Your goal:
For the entries that follow, restate word for word the line containing "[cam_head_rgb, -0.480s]", the line containing "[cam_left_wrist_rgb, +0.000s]", and every line that lies between them.

Data:
Start of Block

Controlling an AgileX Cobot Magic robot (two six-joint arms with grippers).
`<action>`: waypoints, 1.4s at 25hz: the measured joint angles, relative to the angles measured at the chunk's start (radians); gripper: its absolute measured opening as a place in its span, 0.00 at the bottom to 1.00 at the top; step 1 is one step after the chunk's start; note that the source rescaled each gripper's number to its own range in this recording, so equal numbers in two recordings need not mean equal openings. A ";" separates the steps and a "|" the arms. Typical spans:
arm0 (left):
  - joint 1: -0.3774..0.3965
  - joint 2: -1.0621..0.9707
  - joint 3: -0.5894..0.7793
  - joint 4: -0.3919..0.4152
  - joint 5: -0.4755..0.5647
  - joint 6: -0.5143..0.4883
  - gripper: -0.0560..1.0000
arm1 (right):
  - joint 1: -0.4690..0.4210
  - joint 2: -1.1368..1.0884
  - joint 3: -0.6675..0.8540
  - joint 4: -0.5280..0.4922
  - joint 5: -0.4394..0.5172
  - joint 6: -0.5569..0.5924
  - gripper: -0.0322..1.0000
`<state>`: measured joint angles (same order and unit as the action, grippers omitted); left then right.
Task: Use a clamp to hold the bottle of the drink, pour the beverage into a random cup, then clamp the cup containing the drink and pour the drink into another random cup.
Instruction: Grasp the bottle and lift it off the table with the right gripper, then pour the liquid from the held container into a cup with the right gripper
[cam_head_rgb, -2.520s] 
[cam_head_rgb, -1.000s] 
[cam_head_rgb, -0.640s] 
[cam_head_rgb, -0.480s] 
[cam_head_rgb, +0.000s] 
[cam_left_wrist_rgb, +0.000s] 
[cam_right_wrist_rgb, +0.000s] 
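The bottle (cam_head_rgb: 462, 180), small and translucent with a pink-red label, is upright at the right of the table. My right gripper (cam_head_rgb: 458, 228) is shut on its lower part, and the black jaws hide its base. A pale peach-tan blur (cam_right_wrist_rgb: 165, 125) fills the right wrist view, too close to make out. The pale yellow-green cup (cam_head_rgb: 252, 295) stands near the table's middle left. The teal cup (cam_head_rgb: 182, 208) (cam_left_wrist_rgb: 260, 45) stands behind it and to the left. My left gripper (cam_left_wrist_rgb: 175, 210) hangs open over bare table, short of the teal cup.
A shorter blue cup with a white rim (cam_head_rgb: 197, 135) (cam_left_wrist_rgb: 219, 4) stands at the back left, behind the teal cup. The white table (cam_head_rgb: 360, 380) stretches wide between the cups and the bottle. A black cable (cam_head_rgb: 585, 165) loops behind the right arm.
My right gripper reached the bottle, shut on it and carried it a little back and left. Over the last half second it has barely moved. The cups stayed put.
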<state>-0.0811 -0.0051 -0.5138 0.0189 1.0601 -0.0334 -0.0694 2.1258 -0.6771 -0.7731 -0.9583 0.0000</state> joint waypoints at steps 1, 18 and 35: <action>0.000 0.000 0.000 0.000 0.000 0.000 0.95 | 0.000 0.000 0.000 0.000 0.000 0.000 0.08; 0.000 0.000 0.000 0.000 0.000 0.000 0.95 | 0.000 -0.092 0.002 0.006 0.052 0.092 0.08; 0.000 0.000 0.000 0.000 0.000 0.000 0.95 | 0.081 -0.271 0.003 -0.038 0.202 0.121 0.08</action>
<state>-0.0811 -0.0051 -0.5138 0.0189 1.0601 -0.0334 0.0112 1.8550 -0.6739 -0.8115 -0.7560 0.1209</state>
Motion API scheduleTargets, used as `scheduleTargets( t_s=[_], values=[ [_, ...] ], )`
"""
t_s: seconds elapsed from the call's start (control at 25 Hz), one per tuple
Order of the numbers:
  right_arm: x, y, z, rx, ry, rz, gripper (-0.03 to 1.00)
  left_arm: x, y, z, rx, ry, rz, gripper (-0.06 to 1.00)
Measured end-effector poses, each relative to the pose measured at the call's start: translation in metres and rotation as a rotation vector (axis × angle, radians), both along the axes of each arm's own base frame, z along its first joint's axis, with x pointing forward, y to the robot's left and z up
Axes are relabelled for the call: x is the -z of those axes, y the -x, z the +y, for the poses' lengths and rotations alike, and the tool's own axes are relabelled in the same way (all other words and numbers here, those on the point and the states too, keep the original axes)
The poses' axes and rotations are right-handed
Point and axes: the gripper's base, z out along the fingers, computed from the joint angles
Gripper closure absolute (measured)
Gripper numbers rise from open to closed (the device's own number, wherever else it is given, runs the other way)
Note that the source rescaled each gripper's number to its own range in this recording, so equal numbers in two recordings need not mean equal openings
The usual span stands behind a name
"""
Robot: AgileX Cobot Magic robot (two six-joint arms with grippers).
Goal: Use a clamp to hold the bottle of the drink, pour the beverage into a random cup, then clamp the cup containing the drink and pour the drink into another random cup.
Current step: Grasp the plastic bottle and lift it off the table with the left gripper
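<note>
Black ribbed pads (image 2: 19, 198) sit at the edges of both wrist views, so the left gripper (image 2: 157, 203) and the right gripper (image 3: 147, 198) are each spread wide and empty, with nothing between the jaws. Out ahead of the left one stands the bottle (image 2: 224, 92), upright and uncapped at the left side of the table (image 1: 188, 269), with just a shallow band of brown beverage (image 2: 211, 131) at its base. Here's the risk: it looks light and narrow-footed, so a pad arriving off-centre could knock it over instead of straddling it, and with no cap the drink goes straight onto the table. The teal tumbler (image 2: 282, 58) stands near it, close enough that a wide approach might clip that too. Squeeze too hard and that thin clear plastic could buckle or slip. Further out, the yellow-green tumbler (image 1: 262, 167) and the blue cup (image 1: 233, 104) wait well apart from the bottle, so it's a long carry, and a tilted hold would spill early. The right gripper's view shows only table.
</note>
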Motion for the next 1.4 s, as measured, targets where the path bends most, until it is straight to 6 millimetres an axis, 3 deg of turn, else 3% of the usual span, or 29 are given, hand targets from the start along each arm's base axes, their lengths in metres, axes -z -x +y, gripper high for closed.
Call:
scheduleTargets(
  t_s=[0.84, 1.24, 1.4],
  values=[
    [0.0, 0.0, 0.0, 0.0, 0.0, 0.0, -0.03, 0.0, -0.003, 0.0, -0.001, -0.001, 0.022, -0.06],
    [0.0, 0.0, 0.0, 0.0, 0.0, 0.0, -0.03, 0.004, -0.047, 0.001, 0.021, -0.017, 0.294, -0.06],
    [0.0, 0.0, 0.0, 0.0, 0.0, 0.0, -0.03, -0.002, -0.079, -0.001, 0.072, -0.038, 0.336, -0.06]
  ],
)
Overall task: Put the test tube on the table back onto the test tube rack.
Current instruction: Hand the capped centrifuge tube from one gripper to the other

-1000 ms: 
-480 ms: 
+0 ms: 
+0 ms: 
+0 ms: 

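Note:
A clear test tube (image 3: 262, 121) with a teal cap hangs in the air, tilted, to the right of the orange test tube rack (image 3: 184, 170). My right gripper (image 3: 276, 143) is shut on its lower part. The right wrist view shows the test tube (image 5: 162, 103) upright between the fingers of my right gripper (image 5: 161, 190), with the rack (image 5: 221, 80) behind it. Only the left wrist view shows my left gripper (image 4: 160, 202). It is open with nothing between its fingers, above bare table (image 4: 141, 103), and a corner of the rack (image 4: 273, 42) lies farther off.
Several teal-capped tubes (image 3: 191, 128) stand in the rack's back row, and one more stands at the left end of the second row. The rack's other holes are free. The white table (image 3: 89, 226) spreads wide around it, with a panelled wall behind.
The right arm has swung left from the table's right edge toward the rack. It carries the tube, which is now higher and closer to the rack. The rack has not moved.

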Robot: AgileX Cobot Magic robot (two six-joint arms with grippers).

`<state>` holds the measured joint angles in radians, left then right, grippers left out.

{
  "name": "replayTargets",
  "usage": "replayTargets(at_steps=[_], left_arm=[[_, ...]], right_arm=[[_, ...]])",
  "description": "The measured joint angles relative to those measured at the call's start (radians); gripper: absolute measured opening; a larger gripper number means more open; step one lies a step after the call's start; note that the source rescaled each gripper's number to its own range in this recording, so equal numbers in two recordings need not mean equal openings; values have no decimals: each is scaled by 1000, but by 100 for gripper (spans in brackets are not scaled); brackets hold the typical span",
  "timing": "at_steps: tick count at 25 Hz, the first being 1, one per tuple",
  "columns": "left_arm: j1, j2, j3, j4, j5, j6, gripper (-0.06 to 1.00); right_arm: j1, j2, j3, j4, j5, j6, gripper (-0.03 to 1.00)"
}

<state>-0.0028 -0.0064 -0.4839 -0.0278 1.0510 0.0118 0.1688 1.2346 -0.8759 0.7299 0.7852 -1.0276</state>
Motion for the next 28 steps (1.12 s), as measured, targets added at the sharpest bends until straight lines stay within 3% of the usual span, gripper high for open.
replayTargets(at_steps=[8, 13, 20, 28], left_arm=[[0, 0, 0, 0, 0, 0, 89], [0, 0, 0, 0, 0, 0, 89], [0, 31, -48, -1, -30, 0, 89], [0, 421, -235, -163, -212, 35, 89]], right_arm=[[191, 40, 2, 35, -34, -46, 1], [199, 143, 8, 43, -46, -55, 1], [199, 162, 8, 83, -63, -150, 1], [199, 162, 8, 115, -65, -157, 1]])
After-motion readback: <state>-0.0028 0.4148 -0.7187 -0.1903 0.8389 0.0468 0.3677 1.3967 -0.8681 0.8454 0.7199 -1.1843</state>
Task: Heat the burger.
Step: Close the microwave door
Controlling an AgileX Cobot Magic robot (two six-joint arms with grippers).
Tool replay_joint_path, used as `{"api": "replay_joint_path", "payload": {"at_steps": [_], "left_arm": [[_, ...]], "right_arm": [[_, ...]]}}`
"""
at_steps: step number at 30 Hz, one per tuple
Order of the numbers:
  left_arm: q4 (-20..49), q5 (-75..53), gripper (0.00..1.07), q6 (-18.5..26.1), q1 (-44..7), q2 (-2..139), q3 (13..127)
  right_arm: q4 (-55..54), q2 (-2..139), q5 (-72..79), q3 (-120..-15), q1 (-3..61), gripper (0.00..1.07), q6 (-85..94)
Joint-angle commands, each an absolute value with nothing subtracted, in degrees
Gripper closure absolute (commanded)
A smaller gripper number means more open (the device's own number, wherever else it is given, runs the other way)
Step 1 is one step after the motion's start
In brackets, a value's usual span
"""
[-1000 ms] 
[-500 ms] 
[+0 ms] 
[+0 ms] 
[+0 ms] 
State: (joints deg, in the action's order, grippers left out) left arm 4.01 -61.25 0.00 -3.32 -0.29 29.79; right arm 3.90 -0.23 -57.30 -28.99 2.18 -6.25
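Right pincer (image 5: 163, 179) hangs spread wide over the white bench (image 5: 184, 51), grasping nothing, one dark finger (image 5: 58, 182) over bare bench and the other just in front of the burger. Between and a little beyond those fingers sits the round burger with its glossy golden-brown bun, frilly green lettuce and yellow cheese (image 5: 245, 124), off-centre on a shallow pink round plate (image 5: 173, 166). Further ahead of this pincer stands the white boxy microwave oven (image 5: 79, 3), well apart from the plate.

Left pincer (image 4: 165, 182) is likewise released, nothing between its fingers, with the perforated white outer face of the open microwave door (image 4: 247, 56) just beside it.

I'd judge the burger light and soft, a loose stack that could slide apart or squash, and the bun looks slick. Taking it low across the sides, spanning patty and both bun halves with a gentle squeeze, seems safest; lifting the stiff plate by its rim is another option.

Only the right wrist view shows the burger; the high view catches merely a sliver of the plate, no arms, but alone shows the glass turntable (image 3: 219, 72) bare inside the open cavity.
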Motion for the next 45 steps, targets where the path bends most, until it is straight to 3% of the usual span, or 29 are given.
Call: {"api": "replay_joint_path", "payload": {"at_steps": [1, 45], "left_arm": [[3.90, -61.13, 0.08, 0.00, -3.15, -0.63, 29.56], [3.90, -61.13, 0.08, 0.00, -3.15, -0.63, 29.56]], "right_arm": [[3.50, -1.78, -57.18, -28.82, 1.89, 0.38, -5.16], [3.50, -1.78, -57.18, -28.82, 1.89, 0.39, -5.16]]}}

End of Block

Exercise result:
[cam_head_rgb, -0.480s] 
[cam_head_rgb, +0.000s] 
[cam_left_wrist_rgb, +0.000s] 

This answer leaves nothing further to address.